A fabulação, essa construção essencial ao lado de outras narrativas, que o mestre Antonio Candido defendeu em seu seminal texto O direito à literatura, mostrou-se por inteiro no duro mundo real de Waldemar Cubillas, resistente de La Carcova. Entendo como evidência, baseada em milhares de experiências e territórios similares em toda a América Latina, que a teia da fabulação não é um mero capricho, mas um direito inato que pulsa no centro do ser humano. É no entrelaçar de narrativas, seja na vastidão da literatura ou nas mil faces do contar, que o mundo se revela em sua intrincada dança, e a experiência humana encontra seu eco e seu sentido. Candido, com a peculiar lucidez, nos ensina que a literatura, em sua essência mais profunda, é o sopro que humaniza, expandindo a consciência e talhando no espírito as asas da empatia e da reflexão.
Alcançar esse patamar civilizatório é uma ambição legítima e um objetivo a ser atingido. Para avançarmos é preciso investir não apenas na compra de livros, mas em pessoas formadoras, mediadoras, que possuam o saber-fazer qualificado, uma perícia prática alicerçada em regras e princípios inteligíveis, cuja habilidade lhe permite transformar o bruto em algo ordenado, com propósito e, muitas vezes, beleza. Nos meus andares e pesquisas, percebo a existência de muitas pessoas no universo do livro, da leitura, da literatura e das bibliotecas que navegam por essas águas, como é o caso de Waldemar. Constroem e ensinam a construir em situações-limite, em ambientes hostis, em territórios onde o esperançar freiriano é algo que o cidadão ou a cidadã que consomem três refeições ao dia não imaginam que possa existir.
Nesse período tão intenso e duro da humanidade, quando ressurgem elites fascistas cujo projeto é a não formação de cidadãos críticos, é hora de se abandonar ideias de Poliana de um mundo inexistente e absorvermos de uma vez por todas o propósito de se construir estrategicamente planos de formação de leitores críticos, respaldados por muita mobilização social e alicerçados na unidade de todos os elos do setor do livro e da leitura. Sem essa consistência, não se reverterá o perverso quadro atual que impede grande parcela da sociedade a exercer seu direito à leitura e à escrita.

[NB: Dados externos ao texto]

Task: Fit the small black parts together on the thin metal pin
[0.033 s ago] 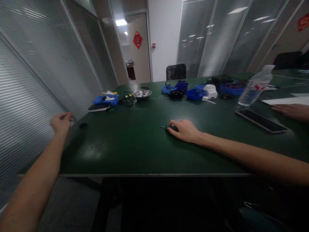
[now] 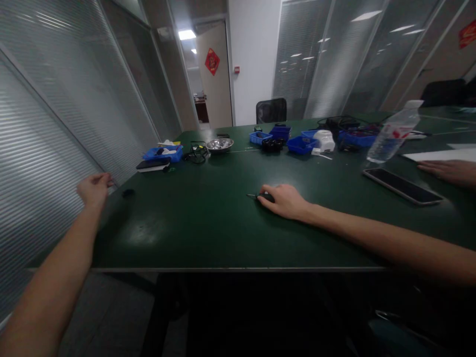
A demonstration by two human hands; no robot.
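Note:
My right hand rests on the green table, its fingers wrapped round a screwdriver. The screwdriver has a dark handle, partly hidden by the fingers, and its thin metal shaft points left, close to the tabletop. My left hand is raised at the table's left edge, with fingertips pinched together. Whatever is between them, if anything, is too small to make out. A small dark round object lies on the table just right of that hand.
Toward the back stand a blue tray, a steel bowl, black cables and several blue bins. On the right are a plastic bottle, a phone and another person's hand on white paper.

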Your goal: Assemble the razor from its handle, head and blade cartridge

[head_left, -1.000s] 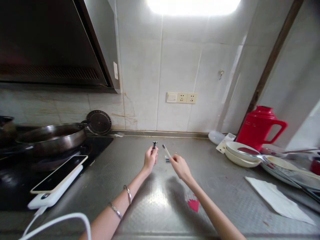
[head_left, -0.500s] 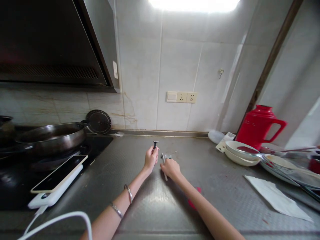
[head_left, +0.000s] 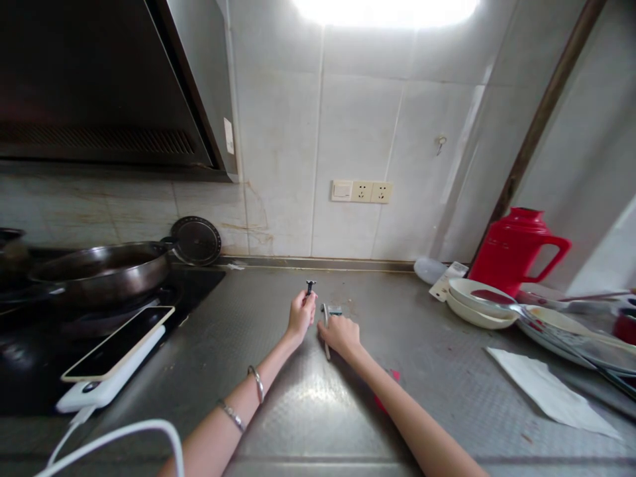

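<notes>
My left hand (head_left: pixel 299 317) is raised a little above the steel counter (head_left: pixel 278 371), its fingers closed around a small dark tool (head_left: pixel 309 287) that sticks up out of the fist. My right hand (head_left: pixel 340 333) rests low on the counter right beside it, gripping a thin pale stick-like tool (head_left: pixel 325 324) that lies along the surface. A small blue-grey packet (head_left: pixel 335 311) lies just beyond the right hand's fingers. I cannot tell what either tool is.
A phone on a white power bank (head_left: pixel 112 356) with a white cable (head_left: pixel 124 437) lies at the left beside a dark pan (head_left: pixel 99 271) on the hob. At the right stand a red jug (head_left: pixel 514 252), stacked bowls and plates (head_left: pixel 479 301) and a white paper sheet (head_left: pixel 546 394).
My right hand has come down and leftwards from a raised pose, laying its pale stick onto the counter beside the left hand. The left hand has barely moved.
</notes>
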Motion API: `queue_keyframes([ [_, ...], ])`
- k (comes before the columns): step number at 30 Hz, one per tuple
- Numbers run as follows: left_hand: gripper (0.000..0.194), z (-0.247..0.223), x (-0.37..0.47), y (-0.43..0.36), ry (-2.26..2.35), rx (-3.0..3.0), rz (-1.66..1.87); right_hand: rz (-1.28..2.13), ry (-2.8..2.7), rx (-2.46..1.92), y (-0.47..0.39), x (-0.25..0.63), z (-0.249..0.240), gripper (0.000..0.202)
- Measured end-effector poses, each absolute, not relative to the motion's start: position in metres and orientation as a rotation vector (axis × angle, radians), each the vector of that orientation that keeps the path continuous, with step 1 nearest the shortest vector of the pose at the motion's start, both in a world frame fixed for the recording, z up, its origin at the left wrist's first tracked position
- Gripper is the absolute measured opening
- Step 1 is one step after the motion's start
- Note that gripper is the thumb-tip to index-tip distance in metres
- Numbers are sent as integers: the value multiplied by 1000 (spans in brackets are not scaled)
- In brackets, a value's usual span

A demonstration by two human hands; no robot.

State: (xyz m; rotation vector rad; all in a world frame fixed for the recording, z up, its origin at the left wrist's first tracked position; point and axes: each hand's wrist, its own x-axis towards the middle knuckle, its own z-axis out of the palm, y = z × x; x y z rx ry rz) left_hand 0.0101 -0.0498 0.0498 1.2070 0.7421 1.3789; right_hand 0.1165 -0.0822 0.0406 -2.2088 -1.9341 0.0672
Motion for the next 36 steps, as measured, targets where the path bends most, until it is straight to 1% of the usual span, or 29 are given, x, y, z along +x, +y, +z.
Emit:
queue_keyframes([
  [3,37,48,10,-49,736,1206,1370,28,-1925,-2180,-75,130,46,47],
  [8,38,47,10,-50,748,1193,1349,-11,-1940,-2060,-52,165,56,30],
  [12,39,45,10,-50,757,1184,1343,58,-2059,-1872,-38,185,54,24],
  [15,38,42,10,-50,759,1171,1332,125,-2149,-1745,-34,192,46,23],
  [23,39,35,12,-49,755,1146,1315,112,-2292,-1604,-28,195,35,25],
  [29,38,31,13,-49,786,1164,1308,102,-2289,-1646,-28,198,34,21],
  [36,37,32,14,-51,785,1163,1311,107,-2282,-1652,-31,196,33,22],
])
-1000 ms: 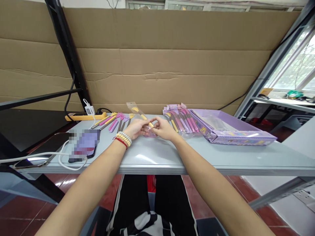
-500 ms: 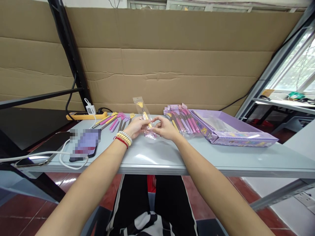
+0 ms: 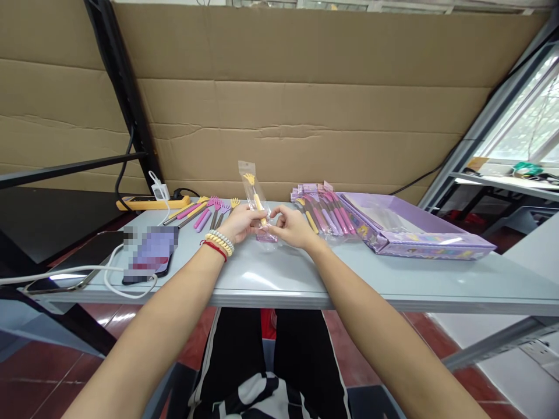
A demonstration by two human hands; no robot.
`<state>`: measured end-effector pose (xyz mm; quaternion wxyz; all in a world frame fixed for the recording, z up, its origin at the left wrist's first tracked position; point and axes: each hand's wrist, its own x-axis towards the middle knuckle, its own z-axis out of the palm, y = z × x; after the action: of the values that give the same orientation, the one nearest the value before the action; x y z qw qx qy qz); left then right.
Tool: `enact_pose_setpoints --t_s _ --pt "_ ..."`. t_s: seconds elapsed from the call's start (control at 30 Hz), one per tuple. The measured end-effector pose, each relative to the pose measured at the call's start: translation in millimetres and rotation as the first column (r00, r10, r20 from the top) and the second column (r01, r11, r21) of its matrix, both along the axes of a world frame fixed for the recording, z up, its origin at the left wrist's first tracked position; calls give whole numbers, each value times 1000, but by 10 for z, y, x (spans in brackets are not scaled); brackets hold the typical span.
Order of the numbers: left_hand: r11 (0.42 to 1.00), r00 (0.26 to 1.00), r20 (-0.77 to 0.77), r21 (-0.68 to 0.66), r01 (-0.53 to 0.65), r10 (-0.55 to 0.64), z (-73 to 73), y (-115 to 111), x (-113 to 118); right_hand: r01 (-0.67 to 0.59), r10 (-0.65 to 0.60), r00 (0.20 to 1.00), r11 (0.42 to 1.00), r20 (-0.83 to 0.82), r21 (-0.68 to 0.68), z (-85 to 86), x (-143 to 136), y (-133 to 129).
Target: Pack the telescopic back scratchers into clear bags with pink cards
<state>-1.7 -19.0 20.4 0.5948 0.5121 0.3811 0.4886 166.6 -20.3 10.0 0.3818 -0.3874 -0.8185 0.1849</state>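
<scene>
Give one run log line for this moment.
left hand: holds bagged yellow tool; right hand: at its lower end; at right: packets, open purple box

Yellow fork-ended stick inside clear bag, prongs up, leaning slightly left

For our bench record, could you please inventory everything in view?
Bagged fork-shaped stick: one, yellow, between hands
Loose sticks: several, yellow, pink, purple, left of hands
Other bagged sticks: several, mostly pink, purple, right of hands
Box: one, purple, table's right
Phone: one, dark-edged, table's left
Flat device: one, dark, beside phone
Power strip: one, yellow, back left
Cable: at least one, white, left
Table: one, grey, under hands
Cardboard: one wall, brown, behind table
Window: one, pale, far right
Floor: one, red-tiled, below table
Bracelets: several, pale, red, left wrist
Legs: two, black-trousered, below table
Left hand, right hand: two, bare, centre
</scene>
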Motion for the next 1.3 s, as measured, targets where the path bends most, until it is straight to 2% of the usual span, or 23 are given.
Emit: enact_pose_setpoints --t_s 0.1,0.2,0.3,0.4,0.5,0.63,0.73,0.83,1.07,1.13,1.2,1.23,1.3 --pt "1000 1000 15 3 -16 16 13 -2 -1 -45 44 999 999 -25 -29 2 21 5" --pt "998 995 71 -19 -67 68 35 7 -14 -173 169 983 982 -70 -68 23 40 5" --pt "993 985 130 -37 -113 117 53 21 -36 -226 226 974 974 9 16 30 36 7" --pt "991 985 114 -45 -123 128 52 35 -54 -148 142 989 978 50 149 19 15 14" --pt "992 991 63 -48 -115 117 31 44 -58 -100 105 994 977 -19 186 13 1 25" --pt "998 998 -6 -23 -67 67 6 28 -35 -115 124 990 987 -70 114 28 0 38" --pt "1000 999 -37 -20 2 -3 12 -1 -12 -25 27 999 998 -41 65 36 -5 46" --pt "997 998 10 -38 62 -62 23 -18 -5 81 -81 997 997 -16 -4 35 -13 52" --pt "984 986 8 60 166 -166 -29 28 -25 168 -170 985 985 -29 -50 43 -15 61" --pt "990 992 15 65 124 -126 -27 39 -24 145 -152 983 986 -100 -80 29 -6 94" --pt "998 1000 19 56 19 -20 -8 41 -23 136 -153 973 985 -172 -106 -15 3 144" --pt "998 999 17 50 -49 48 4 39 -23 148 -164 972 984 -170 -102 -49 6 172" --pt "986 987 0 47 -159 159 24 36 -30 176 -178 982 983 -56 -46 -132 9 223"
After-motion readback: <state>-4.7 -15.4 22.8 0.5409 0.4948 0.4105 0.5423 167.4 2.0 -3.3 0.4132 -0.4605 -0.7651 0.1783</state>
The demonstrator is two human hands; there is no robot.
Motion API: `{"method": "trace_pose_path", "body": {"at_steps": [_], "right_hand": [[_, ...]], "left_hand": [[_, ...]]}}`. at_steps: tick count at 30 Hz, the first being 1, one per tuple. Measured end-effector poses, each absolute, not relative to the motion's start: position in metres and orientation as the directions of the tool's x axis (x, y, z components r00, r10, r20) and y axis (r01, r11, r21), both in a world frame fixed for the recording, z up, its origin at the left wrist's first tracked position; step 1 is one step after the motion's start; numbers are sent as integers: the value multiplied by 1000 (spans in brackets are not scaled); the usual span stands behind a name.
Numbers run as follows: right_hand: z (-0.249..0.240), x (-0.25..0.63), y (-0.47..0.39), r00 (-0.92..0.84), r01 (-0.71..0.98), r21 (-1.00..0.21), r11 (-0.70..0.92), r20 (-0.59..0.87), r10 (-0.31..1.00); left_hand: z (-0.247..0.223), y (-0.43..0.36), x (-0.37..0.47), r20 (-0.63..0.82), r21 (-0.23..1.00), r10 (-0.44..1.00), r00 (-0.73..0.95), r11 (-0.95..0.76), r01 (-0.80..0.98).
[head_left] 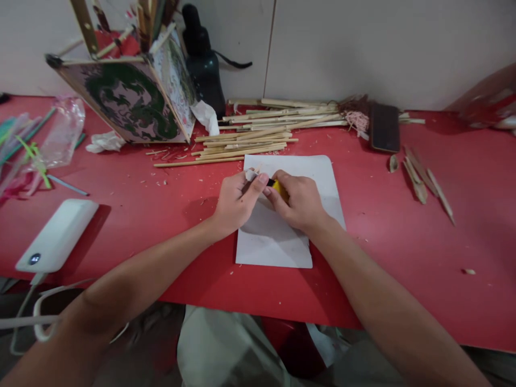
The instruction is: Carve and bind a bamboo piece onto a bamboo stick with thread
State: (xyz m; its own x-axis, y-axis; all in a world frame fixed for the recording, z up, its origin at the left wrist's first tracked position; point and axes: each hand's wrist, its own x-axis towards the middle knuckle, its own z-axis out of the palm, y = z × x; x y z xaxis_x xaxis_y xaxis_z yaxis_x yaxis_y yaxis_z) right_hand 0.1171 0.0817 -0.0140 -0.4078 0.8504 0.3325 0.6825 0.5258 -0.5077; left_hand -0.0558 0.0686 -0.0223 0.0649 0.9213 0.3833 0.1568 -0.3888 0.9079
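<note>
Both of my hands meet above a white sheet of paper (pixel 278 242) on the red table. Between the thumb and fingers of my left hand (pixel 237 201) is a small pale piece (pixel 250 174), which could be a scrap of wood or tissue. My right hand (pixel 298 199) is closed around a yellow-and-black tool (pixel 280 189) that looks like a utility knife. Its black end points left, up against my left thumb; any blade is hidden. Just beyond the paper lie thin wooden sticks (pixel 242 145) and scattered shavings.
A dragon-decorated holder (pixel 124 102) stands at back left beside a dark bottle (pixel 205 70). A white power bank (pixel 60 234) with a cable lies at left, near plastic strips (pixel 24 140). A phone (pixel 384 127) and wood slivers (pixel 417 177) are on the right.
</note>
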Motion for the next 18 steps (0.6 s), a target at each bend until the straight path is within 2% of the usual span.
{"method": "trace_pose_path", "body": {"at_steps": [8,12,18], "right_hand": [[-21,117,84,-345,770,-370,520,444,827],[-20,115,83,-302,754,-422,503,457,836],[-17,116,81,-400,627,-554,547,373,837]], "left_hand": [[-24,71,-56,428,883,904,0,-419,210],[-27,73,-56,391,906,920,-27,-379,189],[-30,70,-55,458,877,889,-19,-449,170]]}}
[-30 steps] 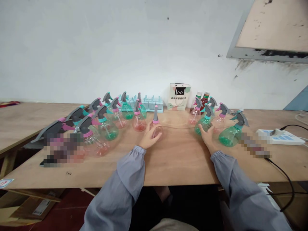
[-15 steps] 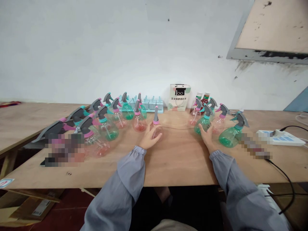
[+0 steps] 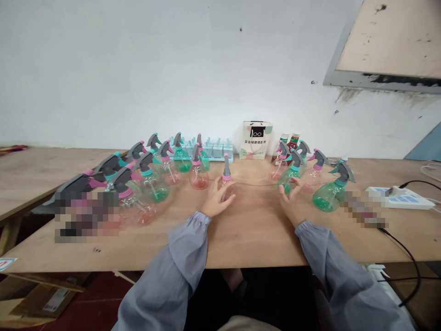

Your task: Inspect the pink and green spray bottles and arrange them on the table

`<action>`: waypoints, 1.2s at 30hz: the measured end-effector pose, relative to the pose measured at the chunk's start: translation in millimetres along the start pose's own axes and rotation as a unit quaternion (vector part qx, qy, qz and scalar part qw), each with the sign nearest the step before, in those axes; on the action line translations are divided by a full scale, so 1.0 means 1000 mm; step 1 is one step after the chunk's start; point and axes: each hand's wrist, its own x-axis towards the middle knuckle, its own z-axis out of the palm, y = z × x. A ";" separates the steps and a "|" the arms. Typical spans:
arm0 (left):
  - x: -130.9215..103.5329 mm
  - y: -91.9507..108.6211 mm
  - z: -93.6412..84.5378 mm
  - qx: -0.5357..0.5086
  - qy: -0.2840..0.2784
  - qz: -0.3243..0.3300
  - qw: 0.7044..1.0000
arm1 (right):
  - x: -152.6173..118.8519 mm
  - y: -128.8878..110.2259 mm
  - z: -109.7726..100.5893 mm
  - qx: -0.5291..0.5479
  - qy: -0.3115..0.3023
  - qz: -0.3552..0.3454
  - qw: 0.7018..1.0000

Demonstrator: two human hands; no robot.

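Note:
My left hand (image 3: 217, 201) is curved round the left and near side of a clear pink spray bottle (image 3: 228, 188), which stands upright with a grey trigger head and pink collar. The thumb lies across the bottle's near side. My right hand (image 3: 291, 200) is in front of a green spray bottle (image 3: 286, 177), its thumb and fingers apart. Whether it touches that bottle I cannot tell. Close behind stand pink spray bottles (image 3: 313, 179), and another green spray bottle (image 3: 330, 196) is further right.
Several more spray bottles (image 3: 156, 186) crowd the left side of the wooden table (image 3: 251, 239). A light-blue rack (image 3: 220, 151), a paper bag (image 3: 255, 149) and red-brown bottles (image 3: 293, 141) line the wall. A power strip (image 3: 401, 197) with cables lies at right.
My right hand has drawn back and left from the green bottle, its fingers now spread in front of it. The pink bottle in my left hand has shifted slightly right and nearer.

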 end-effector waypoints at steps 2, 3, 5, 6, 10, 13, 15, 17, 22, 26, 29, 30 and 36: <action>-0.001 0.006 0.004 0.034 -0.021 0.019 0.999 | -0.004 -0.018 0.013 0.077 -0.028 -0.044 0.996; -0.002 0.010 0.007 0.055 -0.032 0.030 0.998 | -0.005 -0.029 0.021 0.125 -0.047 -0.065 0.989; -0.002 0.020 0.013 0.100 -0.053 0.048 0.992 | -0.004 -0.052 0.039 0.218 -0.100 -0.077 0.968; -0.003 0.024 0.016 0.121 -0.061 0.056 0.989 | -0.003 -0.065 0.048 0.253 -0.131 -0.073 0.956; -0.006 0.036 0.029 0.180 -0.075 0.103 0.975 | 0.004 -0.102 0.066 0.348 -0.214 -0.028 0.912; -0.009 0.034 0.034 0.204 -0.069 0.177 0.960 | 0.010 -0.107 0.064 0.356 -0.242 -0.001 0.902; -0.010 0.028 0.033 0.206 -0.070 0.243 0.945 | 0.014 -0.103 0.060 0.352 -0.234 0.007 0.906; -0.007 0.018 0.027 0.196 -0.051 0.290 0.936 | 0.019 -0.097 0.054 0.349 -0.232 0.018 0.908; 0.011 -0.013 -0.006 0.154 0.249 0.092 0.952 | 0.031 -0.088 0.040 0.369 -0.287 0.118 0.876; 0.027 -0.045 -0.031 0.110 0.343 -0.194 0.912 | 0.032 -0.089 0.039 0.487 -0.340 0.210 0.777; 0.031 -0.068 -0.037 0.068 0.259 -0.284 0.921 | 0.029 -0.090 0.043 0.529 -0.348 0.272 0.724; 0.031 -0.075 -0.037 0.056 0.235 -0.295 0.924 | 0.028 -0.090 0.045 0.536 -0.344 0.287 0.716; 0.023 -0.086 -0.025 0.028 0.218 -0.300 0.928 | 0.020 -0.090 0.053 0.556 -0.295 0.321 0.707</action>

É preciso construir e, ao pensar assim, revejo mentalmente a exposição Lo tienes que ver, da Fundação March, em que se explora a autonomia das cores na arte abstrata. A montagem inteligente nos faz recordar que “as cores não existem, mas o mundo é inimaginável sem elas”. Mostra ainda que a física ensina que as cores vêm da luz branca e que, desde 1864, com James Maxwell, sabemos que elas são o resultado de uma experiência perceptiva em que a luz é captada pelas células fotorreceptoras da retina, transformando-se em impulsos elétricos que o cérebro reconhece como cores.
Se até as cores que inspiram tantos escritores não são fruto do acaso descuidado, mas exigem percurso complexo e têm o seu acesso possível pela conjunção de percepções, está mais que na hora de tratarmos com responsabilidade a formação de uma sociedade pautada pelos valores, memória e fabulação que encontramos nos bons livros em todos os seus suportes.